What the task asks
Using the records below, quote only the span that opens with the line containing "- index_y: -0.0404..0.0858" and closes with the line containing "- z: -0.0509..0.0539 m", exactly and inclusively.

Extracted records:
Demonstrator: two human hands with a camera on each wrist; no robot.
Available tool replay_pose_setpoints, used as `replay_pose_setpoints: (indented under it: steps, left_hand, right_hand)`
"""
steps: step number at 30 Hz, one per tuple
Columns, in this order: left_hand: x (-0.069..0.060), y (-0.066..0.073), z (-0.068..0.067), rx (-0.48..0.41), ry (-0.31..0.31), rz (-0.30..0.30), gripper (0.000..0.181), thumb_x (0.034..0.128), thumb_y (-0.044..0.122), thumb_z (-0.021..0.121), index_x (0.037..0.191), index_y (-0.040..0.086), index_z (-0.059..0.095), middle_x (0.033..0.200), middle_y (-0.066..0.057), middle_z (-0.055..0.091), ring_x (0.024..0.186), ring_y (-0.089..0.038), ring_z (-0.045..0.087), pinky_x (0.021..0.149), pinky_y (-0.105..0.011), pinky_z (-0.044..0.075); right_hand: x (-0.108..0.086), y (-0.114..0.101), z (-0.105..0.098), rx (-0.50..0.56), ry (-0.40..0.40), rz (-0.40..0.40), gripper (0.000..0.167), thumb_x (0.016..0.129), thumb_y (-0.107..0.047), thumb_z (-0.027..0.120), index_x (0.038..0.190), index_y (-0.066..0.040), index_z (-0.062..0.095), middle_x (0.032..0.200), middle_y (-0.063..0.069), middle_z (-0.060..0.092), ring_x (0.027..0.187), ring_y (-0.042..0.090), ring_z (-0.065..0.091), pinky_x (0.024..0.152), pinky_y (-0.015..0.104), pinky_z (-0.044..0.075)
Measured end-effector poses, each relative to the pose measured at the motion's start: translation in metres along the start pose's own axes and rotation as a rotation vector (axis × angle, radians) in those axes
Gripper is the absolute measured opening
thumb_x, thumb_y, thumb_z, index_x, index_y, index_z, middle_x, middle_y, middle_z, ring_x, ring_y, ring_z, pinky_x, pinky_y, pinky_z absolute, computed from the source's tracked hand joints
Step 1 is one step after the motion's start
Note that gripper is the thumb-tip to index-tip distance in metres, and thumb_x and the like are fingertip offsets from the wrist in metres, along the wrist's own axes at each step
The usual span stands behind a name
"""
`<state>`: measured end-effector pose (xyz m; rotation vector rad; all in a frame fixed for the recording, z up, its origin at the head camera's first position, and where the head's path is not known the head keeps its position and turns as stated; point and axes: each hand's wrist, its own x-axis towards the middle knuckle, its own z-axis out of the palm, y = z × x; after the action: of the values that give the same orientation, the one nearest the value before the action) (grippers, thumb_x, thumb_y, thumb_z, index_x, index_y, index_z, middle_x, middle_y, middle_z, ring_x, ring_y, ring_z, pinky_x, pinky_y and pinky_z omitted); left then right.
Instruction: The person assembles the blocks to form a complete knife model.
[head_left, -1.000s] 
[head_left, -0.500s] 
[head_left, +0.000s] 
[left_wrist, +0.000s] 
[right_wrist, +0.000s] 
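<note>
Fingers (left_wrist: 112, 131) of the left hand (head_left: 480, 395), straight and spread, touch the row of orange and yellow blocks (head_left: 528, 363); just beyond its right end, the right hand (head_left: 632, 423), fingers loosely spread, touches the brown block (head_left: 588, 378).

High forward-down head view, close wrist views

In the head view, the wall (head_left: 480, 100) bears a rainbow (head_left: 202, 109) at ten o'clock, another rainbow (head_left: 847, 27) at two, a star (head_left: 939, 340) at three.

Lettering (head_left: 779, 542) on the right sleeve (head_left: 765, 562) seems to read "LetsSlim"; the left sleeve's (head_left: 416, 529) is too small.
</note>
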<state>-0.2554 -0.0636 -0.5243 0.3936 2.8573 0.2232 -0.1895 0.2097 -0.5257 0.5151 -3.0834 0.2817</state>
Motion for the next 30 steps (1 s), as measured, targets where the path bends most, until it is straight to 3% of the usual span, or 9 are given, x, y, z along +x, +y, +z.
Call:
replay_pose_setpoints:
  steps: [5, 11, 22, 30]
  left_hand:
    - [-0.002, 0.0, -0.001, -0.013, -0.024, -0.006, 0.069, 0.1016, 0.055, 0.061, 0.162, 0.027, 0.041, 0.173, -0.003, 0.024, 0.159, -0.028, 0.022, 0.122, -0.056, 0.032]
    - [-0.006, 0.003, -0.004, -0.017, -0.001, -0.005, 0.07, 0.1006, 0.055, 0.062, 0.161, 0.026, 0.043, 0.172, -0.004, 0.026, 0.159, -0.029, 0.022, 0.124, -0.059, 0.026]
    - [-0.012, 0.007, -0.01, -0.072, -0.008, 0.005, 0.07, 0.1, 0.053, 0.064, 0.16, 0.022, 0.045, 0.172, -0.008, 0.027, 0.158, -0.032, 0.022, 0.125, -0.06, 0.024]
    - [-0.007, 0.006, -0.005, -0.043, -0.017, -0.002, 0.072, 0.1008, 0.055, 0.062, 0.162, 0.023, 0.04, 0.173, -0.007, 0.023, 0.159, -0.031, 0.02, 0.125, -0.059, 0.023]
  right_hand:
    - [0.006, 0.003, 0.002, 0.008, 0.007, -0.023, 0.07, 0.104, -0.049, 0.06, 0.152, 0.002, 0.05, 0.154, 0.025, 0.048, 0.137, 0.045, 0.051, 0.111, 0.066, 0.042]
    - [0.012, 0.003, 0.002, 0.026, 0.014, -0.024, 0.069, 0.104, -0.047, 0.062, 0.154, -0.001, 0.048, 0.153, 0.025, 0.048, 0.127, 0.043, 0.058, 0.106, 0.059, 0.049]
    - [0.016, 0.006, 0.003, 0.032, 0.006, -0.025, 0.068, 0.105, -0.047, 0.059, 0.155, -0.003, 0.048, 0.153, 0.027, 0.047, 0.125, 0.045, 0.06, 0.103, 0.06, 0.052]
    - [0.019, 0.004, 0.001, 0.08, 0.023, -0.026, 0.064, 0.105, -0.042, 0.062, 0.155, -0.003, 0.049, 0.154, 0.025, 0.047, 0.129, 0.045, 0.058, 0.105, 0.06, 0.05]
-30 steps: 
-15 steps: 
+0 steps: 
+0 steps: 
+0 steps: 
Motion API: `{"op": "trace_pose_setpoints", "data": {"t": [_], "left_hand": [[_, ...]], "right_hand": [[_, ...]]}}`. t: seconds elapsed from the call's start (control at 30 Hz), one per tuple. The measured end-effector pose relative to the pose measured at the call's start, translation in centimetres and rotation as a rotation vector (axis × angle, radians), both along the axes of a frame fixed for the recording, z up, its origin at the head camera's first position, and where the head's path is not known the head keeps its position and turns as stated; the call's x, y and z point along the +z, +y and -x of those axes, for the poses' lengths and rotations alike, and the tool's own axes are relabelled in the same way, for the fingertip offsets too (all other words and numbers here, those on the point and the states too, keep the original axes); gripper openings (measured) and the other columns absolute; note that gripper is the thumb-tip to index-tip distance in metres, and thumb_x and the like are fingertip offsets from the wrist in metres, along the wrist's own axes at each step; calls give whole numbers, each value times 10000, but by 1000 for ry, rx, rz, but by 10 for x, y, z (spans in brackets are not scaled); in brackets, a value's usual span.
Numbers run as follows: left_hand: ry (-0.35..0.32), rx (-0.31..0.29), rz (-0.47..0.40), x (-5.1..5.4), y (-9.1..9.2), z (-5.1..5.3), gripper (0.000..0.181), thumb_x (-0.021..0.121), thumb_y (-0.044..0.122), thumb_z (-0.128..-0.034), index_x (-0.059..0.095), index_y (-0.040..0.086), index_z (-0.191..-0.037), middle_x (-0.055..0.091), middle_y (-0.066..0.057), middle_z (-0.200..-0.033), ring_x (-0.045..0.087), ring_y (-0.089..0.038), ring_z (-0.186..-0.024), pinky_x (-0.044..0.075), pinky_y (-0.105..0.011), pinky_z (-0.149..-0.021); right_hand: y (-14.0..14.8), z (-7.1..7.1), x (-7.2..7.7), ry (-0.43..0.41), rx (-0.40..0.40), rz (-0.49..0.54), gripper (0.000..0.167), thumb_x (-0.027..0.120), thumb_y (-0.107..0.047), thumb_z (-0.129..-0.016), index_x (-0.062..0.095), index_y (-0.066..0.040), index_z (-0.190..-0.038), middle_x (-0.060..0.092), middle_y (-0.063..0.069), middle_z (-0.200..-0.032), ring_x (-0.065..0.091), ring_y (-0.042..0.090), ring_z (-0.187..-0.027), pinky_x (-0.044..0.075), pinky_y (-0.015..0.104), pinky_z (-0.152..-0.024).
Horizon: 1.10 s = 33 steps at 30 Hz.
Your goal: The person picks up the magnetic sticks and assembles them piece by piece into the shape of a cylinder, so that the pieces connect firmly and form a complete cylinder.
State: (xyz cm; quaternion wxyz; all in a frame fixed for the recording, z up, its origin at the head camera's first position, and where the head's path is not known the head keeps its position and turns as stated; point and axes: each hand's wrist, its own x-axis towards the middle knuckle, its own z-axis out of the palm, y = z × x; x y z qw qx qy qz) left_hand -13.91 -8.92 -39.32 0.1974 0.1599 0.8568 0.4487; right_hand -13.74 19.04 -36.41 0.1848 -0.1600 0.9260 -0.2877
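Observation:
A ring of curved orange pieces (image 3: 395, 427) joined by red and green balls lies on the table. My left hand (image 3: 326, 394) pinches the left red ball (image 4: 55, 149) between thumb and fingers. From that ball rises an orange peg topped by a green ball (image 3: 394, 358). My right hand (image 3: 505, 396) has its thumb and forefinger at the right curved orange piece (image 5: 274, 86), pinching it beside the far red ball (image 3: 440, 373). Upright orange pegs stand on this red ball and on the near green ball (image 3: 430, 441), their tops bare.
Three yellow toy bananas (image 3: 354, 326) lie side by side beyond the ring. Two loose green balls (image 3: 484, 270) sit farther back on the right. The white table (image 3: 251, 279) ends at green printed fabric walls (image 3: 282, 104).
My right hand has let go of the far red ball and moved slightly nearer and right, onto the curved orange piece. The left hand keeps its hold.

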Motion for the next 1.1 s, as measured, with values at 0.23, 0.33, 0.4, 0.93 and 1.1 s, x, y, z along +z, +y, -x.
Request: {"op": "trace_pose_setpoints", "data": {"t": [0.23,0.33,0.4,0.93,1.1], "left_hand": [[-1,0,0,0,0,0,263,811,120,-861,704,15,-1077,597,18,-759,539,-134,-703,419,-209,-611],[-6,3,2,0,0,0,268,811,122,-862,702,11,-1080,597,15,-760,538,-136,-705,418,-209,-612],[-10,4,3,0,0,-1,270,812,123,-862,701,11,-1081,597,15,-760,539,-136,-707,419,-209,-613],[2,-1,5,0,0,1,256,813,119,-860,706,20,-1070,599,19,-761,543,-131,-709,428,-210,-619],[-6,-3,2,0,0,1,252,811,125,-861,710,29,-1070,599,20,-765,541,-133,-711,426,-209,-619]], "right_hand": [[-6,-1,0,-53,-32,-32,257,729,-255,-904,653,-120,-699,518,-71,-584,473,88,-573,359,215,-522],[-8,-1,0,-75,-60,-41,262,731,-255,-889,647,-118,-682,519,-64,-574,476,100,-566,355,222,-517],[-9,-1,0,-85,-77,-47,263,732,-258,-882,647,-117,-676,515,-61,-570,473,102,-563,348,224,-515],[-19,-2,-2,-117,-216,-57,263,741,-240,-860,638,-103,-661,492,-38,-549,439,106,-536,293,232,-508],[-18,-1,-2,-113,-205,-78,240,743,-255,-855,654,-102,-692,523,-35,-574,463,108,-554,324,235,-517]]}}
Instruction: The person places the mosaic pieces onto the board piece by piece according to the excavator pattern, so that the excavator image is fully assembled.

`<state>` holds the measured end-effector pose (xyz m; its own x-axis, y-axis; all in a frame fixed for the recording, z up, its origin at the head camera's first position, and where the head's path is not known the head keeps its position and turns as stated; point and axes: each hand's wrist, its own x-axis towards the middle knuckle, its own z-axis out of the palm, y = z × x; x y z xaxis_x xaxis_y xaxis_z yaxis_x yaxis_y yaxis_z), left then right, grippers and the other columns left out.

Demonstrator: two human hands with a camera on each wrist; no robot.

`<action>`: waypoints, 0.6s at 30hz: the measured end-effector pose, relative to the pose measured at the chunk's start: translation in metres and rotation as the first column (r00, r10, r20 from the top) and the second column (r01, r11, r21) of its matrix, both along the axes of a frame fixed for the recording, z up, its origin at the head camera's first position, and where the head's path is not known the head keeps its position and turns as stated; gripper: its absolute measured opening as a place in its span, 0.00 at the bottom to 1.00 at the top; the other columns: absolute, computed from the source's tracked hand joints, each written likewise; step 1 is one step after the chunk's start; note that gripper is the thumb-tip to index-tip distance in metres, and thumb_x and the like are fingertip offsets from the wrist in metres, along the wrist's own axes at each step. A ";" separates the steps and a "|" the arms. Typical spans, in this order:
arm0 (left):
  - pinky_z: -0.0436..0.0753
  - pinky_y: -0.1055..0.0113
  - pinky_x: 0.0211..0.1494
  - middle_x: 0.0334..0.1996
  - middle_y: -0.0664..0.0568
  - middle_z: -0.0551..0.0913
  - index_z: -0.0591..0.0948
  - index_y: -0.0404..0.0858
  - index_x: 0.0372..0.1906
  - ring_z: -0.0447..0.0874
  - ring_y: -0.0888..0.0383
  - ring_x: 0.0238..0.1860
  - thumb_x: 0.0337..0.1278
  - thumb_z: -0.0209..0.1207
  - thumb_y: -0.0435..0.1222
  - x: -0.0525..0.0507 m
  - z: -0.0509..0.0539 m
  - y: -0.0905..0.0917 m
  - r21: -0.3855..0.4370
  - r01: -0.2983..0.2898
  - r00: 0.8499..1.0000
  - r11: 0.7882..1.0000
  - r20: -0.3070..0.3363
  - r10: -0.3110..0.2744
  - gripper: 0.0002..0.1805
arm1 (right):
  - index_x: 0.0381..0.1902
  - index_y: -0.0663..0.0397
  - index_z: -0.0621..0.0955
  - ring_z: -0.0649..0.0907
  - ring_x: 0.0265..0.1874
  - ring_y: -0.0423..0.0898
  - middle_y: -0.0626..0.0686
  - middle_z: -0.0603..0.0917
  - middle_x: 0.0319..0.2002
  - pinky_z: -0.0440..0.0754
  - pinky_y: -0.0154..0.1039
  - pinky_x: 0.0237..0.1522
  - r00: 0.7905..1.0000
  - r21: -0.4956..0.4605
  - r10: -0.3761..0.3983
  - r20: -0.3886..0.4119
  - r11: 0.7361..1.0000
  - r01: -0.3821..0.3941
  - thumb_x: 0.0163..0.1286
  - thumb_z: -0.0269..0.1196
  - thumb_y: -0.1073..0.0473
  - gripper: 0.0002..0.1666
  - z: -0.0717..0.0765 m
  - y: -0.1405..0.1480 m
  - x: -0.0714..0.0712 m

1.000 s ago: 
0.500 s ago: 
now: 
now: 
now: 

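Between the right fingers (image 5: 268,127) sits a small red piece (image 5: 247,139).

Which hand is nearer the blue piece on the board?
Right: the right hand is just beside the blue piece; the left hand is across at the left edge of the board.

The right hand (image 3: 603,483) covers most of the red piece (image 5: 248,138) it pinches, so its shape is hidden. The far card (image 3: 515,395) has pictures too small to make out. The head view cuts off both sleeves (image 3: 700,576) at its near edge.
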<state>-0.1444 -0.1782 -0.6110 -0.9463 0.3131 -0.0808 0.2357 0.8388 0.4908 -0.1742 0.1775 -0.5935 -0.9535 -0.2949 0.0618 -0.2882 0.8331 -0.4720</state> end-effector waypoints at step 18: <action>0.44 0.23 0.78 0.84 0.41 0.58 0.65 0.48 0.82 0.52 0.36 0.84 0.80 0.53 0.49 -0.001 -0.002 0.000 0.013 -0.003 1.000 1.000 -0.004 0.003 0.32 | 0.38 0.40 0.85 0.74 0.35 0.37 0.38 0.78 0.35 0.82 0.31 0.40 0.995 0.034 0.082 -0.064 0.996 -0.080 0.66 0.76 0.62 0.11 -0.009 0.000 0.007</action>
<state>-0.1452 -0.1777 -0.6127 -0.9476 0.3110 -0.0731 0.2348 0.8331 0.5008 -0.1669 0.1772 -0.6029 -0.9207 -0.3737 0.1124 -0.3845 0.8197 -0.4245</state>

Written answer
  - index_y: -0.0404..0.0858
  - index_x: 0.0372..0.1906
  - ring_z: -0.0447..0.0874
  - ring_y: -0.0888..0.0383
  - ring_x: 0.0238..0.1860
  - thumb_x: 0.0337..0.1278
  - thumb_z: -0.0209..0.1207
  - thumb_y: -0.0435..0.1222
  - x: -0.0525..0.0507 m
  - z: -0.0509..0.0539 m

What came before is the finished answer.